# table of contents
1. [predictions, part I](#predictions,-part-I)
2. [preprocessing](#preprocessing)
3. [calculations](#calculations)
   1. [batch model evaluation](#batch-model-evaluation)
   2. [single model evaluation](#single-model-evaluation)
   3. [LogisticRegression, coefficients](#LogisticRegression,-coefficients)
   4. [DecisionTreeClassifier, tree importance](#DecisionTreeClassifier,-tree-importance) 

# predictions, part I
- drop columns: no
- `scaling: yes`
- hyperparameter tuning: no
- one-hot encoding: yes, the dataset was received encoded
- resampling: no

`The main takeaways from this session:`
- I'm testing every model's performance on unscaled and scaled data.
- RandomForestClassifier is the best performer, as a standalone model, and a base estimator to 2 ensemble methods.
- Scaling only significantly improves accuracy for KNN and Bagging with KNN as base estimator.
- AdaBoostClassifier has an extremely high computational cost when paired with certain 2 base estimators.

# preprocessing

In [None]:
# import libraries
%run common_imports.py

# load and split data
%run load_and_split_data.py
X_train, X_test, y_train, y_test = load_and_split_data()

# scale data
%run minmaxscaler.py
X_train_scaled, X_test_scaled = scale_data(X_train, X_test)

# calculations

There are 2 approaches, depending on the needs and computing capacities:


1. `batch:` calculates accuracy scores and computation time for a group of models, saves their accuracy scores and runtime into a dataframe.\
This approach is recommended because the results can be easily collected and compared compared in the next iterations: unscaled vs scaled data, etc.\
Caution: computation time for this dataset is around 20 minutes.

2. `single model:` calculates accuracy score, classification report, and runtime for a single model; doesn't save the results into a dataframe.

Both approaches require the timer function, defined in the cell below.

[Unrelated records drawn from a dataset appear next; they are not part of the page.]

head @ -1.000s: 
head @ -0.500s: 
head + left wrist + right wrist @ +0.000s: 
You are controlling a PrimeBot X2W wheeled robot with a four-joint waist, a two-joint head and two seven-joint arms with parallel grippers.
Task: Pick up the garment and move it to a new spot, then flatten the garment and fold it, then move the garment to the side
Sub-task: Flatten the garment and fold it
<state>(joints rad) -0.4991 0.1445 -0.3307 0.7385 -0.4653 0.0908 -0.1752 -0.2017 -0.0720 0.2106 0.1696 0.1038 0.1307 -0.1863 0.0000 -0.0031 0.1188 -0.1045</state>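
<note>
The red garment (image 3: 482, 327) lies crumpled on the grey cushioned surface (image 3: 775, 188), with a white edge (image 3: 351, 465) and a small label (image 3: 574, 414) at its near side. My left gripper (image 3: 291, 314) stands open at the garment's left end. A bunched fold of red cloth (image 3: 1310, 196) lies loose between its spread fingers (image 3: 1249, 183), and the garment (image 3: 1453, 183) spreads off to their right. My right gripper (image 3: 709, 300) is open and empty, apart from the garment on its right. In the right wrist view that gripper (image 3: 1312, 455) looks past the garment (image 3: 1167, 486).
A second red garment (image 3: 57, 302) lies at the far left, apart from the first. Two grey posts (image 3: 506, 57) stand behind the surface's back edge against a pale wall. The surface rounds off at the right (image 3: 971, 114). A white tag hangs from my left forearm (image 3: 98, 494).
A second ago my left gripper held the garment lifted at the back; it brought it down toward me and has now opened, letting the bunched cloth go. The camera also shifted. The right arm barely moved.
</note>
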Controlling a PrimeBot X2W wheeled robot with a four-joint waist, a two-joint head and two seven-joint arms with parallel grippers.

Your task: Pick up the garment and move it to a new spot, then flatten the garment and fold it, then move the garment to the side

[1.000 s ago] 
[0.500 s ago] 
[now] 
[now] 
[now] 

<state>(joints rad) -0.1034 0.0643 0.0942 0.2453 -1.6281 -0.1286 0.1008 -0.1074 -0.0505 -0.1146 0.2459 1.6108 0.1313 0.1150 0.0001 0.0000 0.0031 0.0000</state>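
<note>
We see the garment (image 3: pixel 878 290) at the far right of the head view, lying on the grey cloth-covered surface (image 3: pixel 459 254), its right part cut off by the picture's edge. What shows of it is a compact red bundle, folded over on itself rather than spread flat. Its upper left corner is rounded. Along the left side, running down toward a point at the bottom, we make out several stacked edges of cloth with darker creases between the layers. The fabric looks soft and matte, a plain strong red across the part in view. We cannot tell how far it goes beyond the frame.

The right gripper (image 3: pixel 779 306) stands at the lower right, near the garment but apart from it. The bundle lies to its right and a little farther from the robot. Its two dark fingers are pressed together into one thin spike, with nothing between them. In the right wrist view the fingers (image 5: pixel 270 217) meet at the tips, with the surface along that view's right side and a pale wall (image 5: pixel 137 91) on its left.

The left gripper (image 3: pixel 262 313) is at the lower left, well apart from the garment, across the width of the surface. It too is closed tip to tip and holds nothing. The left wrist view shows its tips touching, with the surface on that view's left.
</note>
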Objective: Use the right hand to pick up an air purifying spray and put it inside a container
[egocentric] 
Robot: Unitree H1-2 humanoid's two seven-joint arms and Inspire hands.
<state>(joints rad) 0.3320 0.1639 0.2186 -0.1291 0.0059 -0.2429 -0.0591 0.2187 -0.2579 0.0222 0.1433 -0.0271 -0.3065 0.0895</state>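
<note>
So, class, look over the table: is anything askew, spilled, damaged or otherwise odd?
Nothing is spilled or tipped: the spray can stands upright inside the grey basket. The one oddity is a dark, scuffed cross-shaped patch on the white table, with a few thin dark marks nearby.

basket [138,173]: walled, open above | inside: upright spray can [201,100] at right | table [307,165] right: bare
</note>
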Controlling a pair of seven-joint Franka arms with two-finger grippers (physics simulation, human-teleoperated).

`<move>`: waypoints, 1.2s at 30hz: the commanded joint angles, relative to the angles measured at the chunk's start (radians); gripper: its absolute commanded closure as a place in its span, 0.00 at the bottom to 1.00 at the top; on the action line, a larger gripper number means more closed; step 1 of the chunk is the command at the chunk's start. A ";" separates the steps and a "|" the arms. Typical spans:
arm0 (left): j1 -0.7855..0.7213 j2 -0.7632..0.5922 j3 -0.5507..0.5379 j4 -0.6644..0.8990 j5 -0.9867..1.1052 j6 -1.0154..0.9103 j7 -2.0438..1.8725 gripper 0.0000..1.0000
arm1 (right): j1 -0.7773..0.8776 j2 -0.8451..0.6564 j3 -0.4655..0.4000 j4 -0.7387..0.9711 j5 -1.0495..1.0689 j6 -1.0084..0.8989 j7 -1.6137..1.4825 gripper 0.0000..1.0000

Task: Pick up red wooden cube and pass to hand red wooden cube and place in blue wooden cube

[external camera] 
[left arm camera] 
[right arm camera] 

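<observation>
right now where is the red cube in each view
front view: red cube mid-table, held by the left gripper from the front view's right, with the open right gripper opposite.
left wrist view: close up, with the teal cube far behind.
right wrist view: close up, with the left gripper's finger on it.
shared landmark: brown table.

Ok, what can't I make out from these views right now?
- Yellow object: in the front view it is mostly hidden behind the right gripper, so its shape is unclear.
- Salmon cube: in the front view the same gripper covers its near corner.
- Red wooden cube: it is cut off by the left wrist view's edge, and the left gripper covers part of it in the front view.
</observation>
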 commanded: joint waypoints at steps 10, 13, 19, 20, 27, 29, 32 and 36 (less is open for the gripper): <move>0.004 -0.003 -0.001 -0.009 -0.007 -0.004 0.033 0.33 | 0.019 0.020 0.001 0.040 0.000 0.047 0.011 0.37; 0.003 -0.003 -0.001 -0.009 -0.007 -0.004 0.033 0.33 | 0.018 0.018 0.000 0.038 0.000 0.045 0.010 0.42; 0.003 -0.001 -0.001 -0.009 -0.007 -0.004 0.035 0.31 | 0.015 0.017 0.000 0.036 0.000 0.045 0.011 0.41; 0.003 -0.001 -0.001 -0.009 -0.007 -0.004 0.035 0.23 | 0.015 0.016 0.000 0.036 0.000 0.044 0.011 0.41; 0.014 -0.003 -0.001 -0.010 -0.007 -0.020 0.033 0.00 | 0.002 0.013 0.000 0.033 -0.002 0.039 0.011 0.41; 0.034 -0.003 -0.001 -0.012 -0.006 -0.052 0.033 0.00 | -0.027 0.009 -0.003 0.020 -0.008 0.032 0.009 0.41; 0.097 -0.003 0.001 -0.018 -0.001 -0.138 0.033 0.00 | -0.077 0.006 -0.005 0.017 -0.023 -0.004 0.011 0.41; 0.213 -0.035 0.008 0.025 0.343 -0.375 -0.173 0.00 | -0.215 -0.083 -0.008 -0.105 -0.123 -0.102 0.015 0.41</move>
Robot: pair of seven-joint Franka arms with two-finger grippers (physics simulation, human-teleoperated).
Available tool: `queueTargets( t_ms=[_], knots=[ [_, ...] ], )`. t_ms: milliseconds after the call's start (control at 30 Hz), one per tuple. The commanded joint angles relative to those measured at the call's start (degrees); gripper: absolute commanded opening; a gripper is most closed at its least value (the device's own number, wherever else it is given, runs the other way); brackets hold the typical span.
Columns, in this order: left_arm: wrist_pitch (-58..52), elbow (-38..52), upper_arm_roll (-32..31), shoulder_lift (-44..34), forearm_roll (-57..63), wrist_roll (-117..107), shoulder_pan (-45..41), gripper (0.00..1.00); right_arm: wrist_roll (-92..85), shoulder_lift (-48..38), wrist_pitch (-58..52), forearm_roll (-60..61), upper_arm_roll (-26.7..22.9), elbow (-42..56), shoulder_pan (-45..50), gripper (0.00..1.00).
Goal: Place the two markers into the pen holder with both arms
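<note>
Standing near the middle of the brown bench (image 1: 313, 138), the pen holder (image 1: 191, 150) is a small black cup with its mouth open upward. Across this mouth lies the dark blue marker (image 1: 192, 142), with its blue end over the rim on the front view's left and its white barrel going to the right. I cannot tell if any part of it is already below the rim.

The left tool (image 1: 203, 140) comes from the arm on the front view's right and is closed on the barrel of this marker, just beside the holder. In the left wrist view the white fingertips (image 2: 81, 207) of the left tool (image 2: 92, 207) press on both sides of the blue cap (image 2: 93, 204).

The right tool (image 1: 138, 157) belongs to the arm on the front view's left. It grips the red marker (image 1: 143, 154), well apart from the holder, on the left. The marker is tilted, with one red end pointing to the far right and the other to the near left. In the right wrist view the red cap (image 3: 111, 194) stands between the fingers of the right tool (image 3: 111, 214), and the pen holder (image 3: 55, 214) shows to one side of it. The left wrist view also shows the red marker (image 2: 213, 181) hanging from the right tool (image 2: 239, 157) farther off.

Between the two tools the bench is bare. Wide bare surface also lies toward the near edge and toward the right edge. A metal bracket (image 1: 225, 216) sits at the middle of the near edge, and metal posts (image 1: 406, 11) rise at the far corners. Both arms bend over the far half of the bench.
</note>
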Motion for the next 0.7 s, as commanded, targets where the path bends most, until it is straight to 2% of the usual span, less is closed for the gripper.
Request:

For reusability, the function is saved in the utils.py

In [2]:
# Define a decorator to measure the runtime of functions

from time import time

def timer(func):
    def wrapper(*args, `kwargs):
        start_time = time()
        result = func(*args, `kwargs)
        end_time = time()
        runtime = int(end_time - start_time)
        return result, runtime
    return wrapper

## batch model evaluation

In [None]:
# Calculate accuracy score and computation cost for a group of models, save the results into a DataFrame

# List of models
models = [
    KNeighborsClassifier(),
    LogisticRegression(),
    DecisionTreeClassifier(),
    RandomForestClassifier(),
    GradientBoostingClassifier(),
    BaggingClassifier(),
    BaggingClassifier(KNeighborsClassifier()),
    BaggingClassifier(LogisticRegression()),
    BaggingClassifier(RandomForestClassifier()),
    BaggingClassifier(GradientBoostingClassifier()),
    AdaBoostClassifier(),
    AdaBoostClassifier(LogisticRegression()),
    AdaBoostClassifier(RandomForestClassifier()),
    AdaBoostClassifier(GradientBoostingClassifier())
]

# Empty lists to store results
model_names = []
estimator_names = []
accuracies = []
times = []
sources = []

# Train and evaluate model, returning accuracy and runtime
@timer
def train_evaluate_model(model, X_train, y_train, X_test, y_test):
    display(model.fit(X_train, y_train))
    accuracy = round(model.score(X_test, y_test) * 100, 2)
    return accuracy

# Calculate accuracy and time for each model with both scaled and unscaled data
for model in models:
    for scaled in [False, True]:
        X_train_use = X_train_scaled if scaled else X_train
        X_test_use = X_test_scaled if scaled else X_test

        model_name = str(model).split("(")[0]
        if hasattr(model, 'base_estimator_'):
            estimator_name = str(model.base_estimator_).split('(')[0]
        elif hasattr(model, 'estimator'):
            estimator_name = str(model.estimator).split('(')[0]
        else:
            estimator_name = model_name

        accuracy, time_taken = train_evaluate_model(model, X_train_use, y_train, X_test_use, y_test)
        
        model_names.append(model_name)
        estimator_names.append(estimator_name)
        accuracies.append(accuracy)
        times.append(time_taken)
        sources.append("scaled" if scaled else "unscaled")

# Create DataFrame
accuracies_without_parameters = pd.DataFrame({
    "model": model_names,
    "estimator": estimator_names,
    "accuracy_in_%": accuracies,
    "runtime_in_seconds": times,
    "source": sources
})

# Save the DataFrame to a CSV file
accuracies_without_parameters.to_csv("../data/test.csv", index=False)

# Display the DataFrame
accuracies_without_parameters

## single model evaluation

In [None]:
# Train and evaluate a single model, returning accuracy, predictions, and runtime

@timer
def train_evaluate_model(model, X_train, y_train, X_test, y_test):
    model.fit(X_train, y_train)
    accuracy = round(model.score(X_test, y_test) * 100, 2)
    pred = model.predict(X_test)
    return accuracy, pred

# Wrapper function to handle model instantiation and evaluation
def train_evaluate_runtime(model_class, X_train, y_train, X_test, y_test, *args, `kwargs):
    model = model_class(*args, `kwargs)
    (result, runtime) = train_evaluate_model(model, X_train, y_train, X_test, y_test)
    accuracy, pred = result  

    print(f"The accuracy of the model is {accuracy}%")
    print(f"Runtime (seconds): {runtime}\n")
    print(classification_report(y_true=y_test, y_pred=pred))
    
    return model_class.__name__, accuracy, runtime, pred

# Example usage:
# model_name, accuracy, runtime, predictions = train_evaluate_runtime(KNeighborsClassifier, X_train, y_train, X_test, y_test, n_neighbors=5)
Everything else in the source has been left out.